I feel a tremendous amount of pressure to be "who God created me to be" and for some reason, in my mind, that is someone BIG. Someone who changes the world somehow for the better. Someone who sets the captives free and cares for the orphans and widows. For some reason I had put these tasks, assigned to all of us from God, on myself on a grand scale. I got it in my mind that, in order to please God, I had to get to the level of Mother Teresa in one area of need or in many, and fast. This idea of needing to do something HUGE and QUICKLY has caused me to accomplish nothing but exhausting myself by creating a state of anxiety fueled by the fear that I'm failing God by not being able to figure this out. My friend's comment hit me square in the face and made me start to see the truth of what God wants me to do. I truly believe God spoke to me through her (wouldn't be the first time!) and told me to STOP. He reminded me that anxiety and fear do not come from Him, nor do confusion or stress. He reminded me that, although He may or may not have "BIG" plans for my life, He will reveal to me what I am to do in small increments, when the time is right. He reminded me that "great" things aren't always "BIG" things, but all things done in line with His will are precious things to Him.

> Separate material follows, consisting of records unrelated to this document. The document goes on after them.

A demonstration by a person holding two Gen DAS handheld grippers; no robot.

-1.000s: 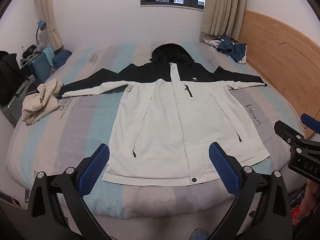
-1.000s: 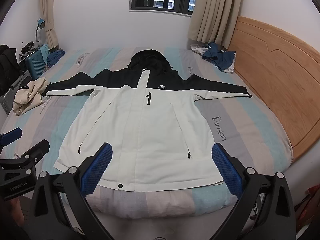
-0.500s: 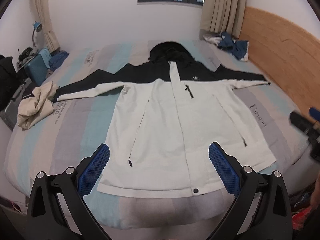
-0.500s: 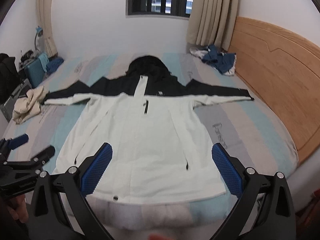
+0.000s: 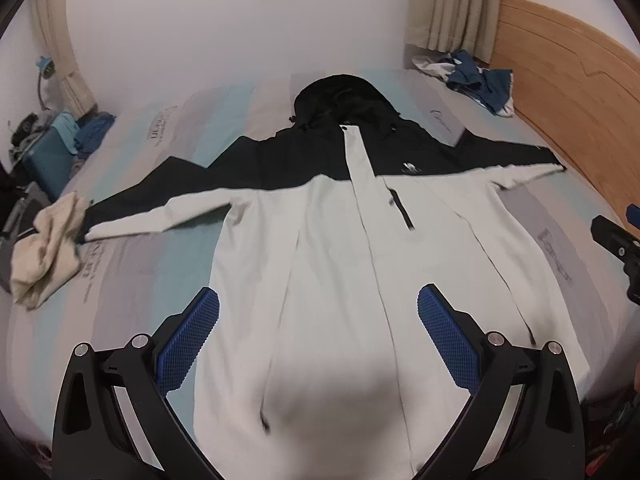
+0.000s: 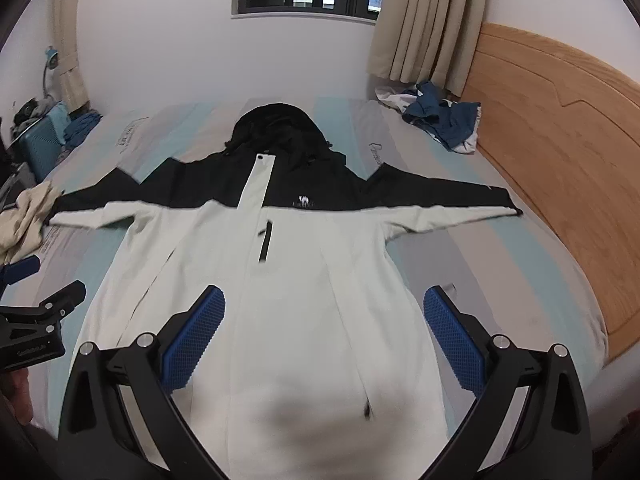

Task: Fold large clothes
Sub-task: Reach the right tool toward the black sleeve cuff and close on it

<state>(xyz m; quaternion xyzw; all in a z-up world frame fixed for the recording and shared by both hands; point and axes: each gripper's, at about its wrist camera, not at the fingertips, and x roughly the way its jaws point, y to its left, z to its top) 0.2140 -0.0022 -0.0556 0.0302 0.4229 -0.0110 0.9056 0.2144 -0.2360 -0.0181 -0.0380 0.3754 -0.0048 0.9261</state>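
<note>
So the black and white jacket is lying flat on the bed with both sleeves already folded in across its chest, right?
Not quite. The jacket does lie flat on the bed, but both sleeves are spread straight out to the sides, not folded in. The right wrist view shows this clearly.

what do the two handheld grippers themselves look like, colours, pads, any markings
Both look alike. The left gripper and the right gripper each have a matte black, cut-out frame with two angled arms, silver round bolt heads at the joints, and blue ribbed pads lining the jaws. In the right wrist view, the left gripper's black body carries small white lettering, too blurred to read. No cables or sleeves are visible.
</note>
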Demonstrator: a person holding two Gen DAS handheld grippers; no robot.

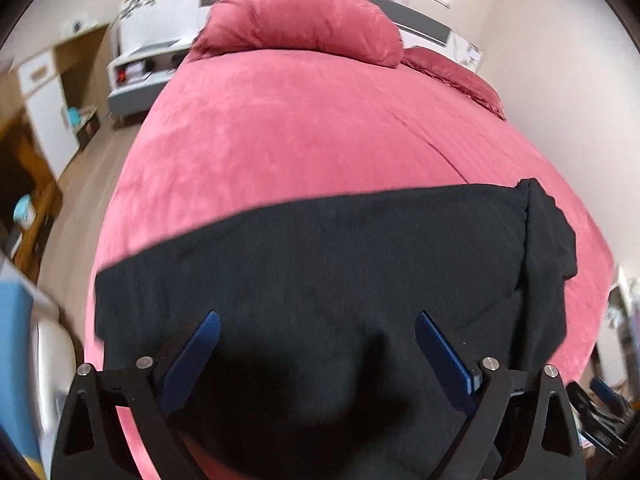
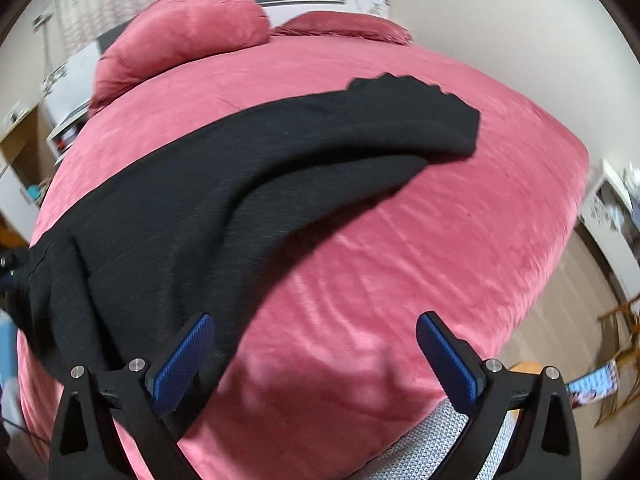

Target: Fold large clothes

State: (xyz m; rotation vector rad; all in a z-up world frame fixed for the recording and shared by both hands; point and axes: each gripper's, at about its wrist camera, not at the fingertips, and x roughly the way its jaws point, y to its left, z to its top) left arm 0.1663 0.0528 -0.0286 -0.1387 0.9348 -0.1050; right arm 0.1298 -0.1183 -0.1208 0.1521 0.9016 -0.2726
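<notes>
A large black garment (image 1: 320, 264) lies spread across the near part of a bed with a pink cover (image 1: 304, 120). In the left wrist view my left gripper (image 1: 318, 326) hangs over the garment's near middle, its blue pads wide apart with only flat cloth below them. In the right wrist view the same garment (image 2: 224, 184) stretches from the left edge to a folded end at the upper right. My right gripper (image 2: 316, 326) is open above the bare pink cover (image 2: 440, 220), its left finger (image 2: 184, 360) over the garment's near edge.
A big pink pillow (image 1: 304, 16) and a flatter one (image 1: 456, 76) lie at the head of the bed. A white nightstand (image 1: 144, 64) and wooden cupboards (image 1: 44, 92) stand to the left. A grey mesh chair back (image 2: 436, 440) is near the bed's front edge, with wooden floor (image 2: 560, 320) on the right.
</notes>
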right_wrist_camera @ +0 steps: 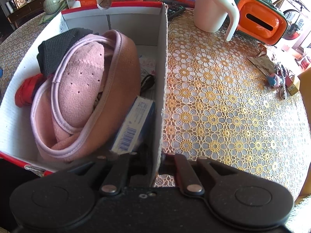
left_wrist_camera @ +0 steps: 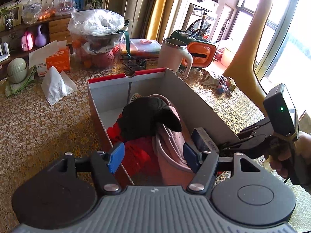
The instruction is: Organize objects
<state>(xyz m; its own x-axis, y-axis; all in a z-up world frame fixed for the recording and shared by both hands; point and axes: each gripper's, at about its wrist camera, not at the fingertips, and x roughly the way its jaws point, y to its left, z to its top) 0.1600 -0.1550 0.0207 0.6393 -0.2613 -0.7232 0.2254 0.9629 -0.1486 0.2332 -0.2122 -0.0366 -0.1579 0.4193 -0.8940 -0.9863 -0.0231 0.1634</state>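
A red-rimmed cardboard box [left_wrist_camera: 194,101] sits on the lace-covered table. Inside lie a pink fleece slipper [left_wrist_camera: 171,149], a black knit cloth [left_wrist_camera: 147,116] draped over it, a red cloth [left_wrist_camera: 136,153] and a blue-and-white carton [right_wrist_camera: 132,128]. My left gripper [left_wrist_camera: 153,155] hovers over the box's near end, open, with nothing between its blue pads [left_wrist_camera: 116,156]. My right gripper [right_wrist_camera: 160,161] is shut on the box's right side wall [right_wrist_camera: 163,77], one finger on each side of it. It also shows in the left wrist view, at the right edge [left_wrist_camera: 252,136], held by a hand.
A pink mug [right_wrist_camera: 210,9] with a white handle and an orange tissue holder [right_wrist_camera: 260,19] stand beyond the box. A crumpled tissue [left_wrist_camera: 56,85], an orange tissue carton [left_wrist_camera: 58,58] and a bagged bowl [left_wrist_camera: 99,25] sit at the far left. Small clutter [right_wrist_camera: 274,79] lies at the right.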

I realized that, no matter how many times I've believed I have eradicated this pattern of thinking in the past, I'd fallen right back into the belief of a "works based" belief system. I had again picked up the burden of believing I had to prove myself to God, essentially saying that Jesus' sacrifice on the cross wasn't enough to cover the things I'd done or failed to do, and I didn't even notice it.

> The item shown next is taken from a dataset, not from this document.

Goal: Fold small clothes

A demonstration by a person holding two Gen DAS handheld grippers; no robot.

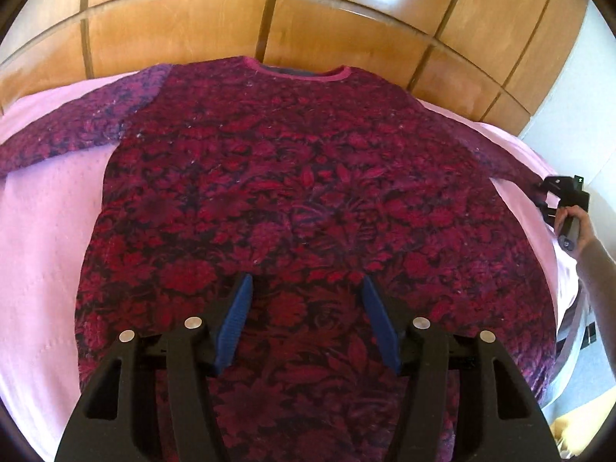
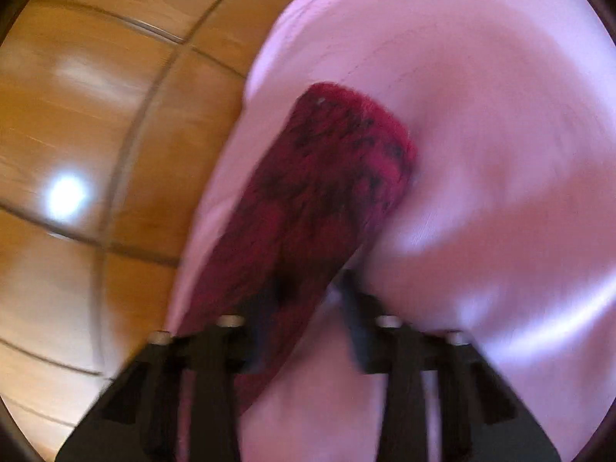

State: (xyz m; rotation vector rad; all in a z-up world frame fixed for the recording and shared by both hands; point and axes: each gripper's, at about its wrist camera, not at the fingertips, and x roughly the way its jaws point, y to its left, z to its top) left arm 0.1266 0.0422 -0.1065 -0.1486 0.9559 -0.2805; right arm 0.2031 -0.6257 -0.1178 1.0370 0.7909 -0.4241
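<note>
Left wrist view first: we see our left gripper (image 1: 306, 321) tipped downward over the lower middle of the sweater (image 1: 308, 200), its blue fingers (image 1: 235, 327) spread apart and released, gripping nothing. We see the sweater lying flat on the pink bed (image 1: 50, 231), collar toward the wooden wall (image 1: 308, 19), long axis running away from us, sleeves stretched sideways. Far right, a hand (image 1: 577, 227) holds our right gripper (image 1: 544, 192) at the sleeve (image 2: 327, 200) end; its blurred fingers look clenched on that sleeve.
</note>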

This morning, as I read my devotional, the text struck me. It read:
"This is my desire for you: that you stay near Me as you walk along your life path." "Although you may feel as if you are going nowhere in this world, your spiritual journey is another matter altogether..." (Jesus Calling by Sarah Young - I highly recommend it!)
I realized, again, that all He requires of me is to stay near to Him. That's it. That's all. If I can do that, He'll let me know exactly what I'm to do and when I am to do it. Simple, yet so easily forgotten.